## Description of the task
Your response should consist of the full data, set down exactly.

## Information provided

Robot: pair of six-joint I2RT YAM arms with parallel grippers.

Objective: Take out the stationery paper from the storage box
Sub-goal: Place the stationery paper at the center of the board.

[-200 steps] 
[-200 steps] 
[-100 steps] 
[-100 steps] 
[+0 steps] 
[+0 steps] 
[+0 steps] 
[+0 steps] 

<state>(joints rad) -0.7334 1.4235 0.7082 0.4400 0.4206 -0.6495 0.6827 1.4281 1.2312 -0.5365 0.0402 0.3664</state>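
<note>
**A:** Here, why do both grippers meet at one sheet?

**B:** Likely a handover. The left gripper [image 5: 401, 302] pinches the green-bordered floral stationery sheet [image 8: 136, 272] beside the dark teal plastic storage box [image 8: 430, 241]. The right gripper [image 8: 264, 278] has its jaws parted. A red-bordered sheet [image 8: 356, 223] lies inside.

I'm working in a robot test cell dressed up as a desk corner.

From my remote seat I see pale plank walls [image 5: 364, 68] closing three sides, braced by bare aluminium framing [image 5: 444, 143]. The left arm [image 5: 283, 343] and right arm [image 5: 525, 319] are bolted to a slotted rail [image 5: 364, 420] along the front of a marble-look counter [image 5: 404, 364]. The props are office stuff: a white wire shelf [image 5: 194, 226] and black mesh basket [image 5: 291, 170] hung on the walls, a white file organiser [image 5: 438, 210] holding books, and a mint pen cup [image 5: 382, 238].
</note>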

## Completed exercise
Robot: pair of six-joint I2RT YAM arms with parallel grippers.

Objective: Take out the stationery paper from the storage box
Sub-goal: Place the stationery paper at the center of the board.

[-200 steps] 
[-200 steps] 
[-100 steps] 
[-100 steps] 
[+0 steps] 
[+0 steps] 
[+0 steps] 
[+0 steps] 

<state>(joints rad) -0.7334 1.4235 0.7082 0.4400 0.4206 -0.6495 0.6827 1.4281 1.2312 -0.5365 0.0402 0.3664</state>
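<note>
**A:** Here, why do both grippers meet at one sheet?

**B:** Likely a handover. The left gripper [image 5: 401, 302] pinches the green-bordered floral stationery sheet [image 8: 136, 272] beside the dark teal plastic storage box [image 8: 430, 241]. The right gripper [image 8: 264, 278] has its jaws parted. A red-bordered sheet [image 8: 356, 223] lies inside.

I'm working in a robot test cell dressed up as a desk corner.

From my remote seat I see pale plank walls [image 5: 364, 68] closing three sides, braced by bare aluminium framing [image 5: 444, 143]. The left arm [image 5: 283, 343] and right arm [image 5: 525, 319] are bolted to a slotted rail [image 5: 364, 420] along the front of a marble-look counter [image 5: 404, 364]. The props are office stuff: a white wire shelf [image 5: 194, 226] and black mesh basket [image 5: 291, 170] hung on the walls, a white file organiser [image 5: 438, 210] holding books, and a mint pen cup [image 5: 382, 238].
</note>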

With this, the exercise is finished.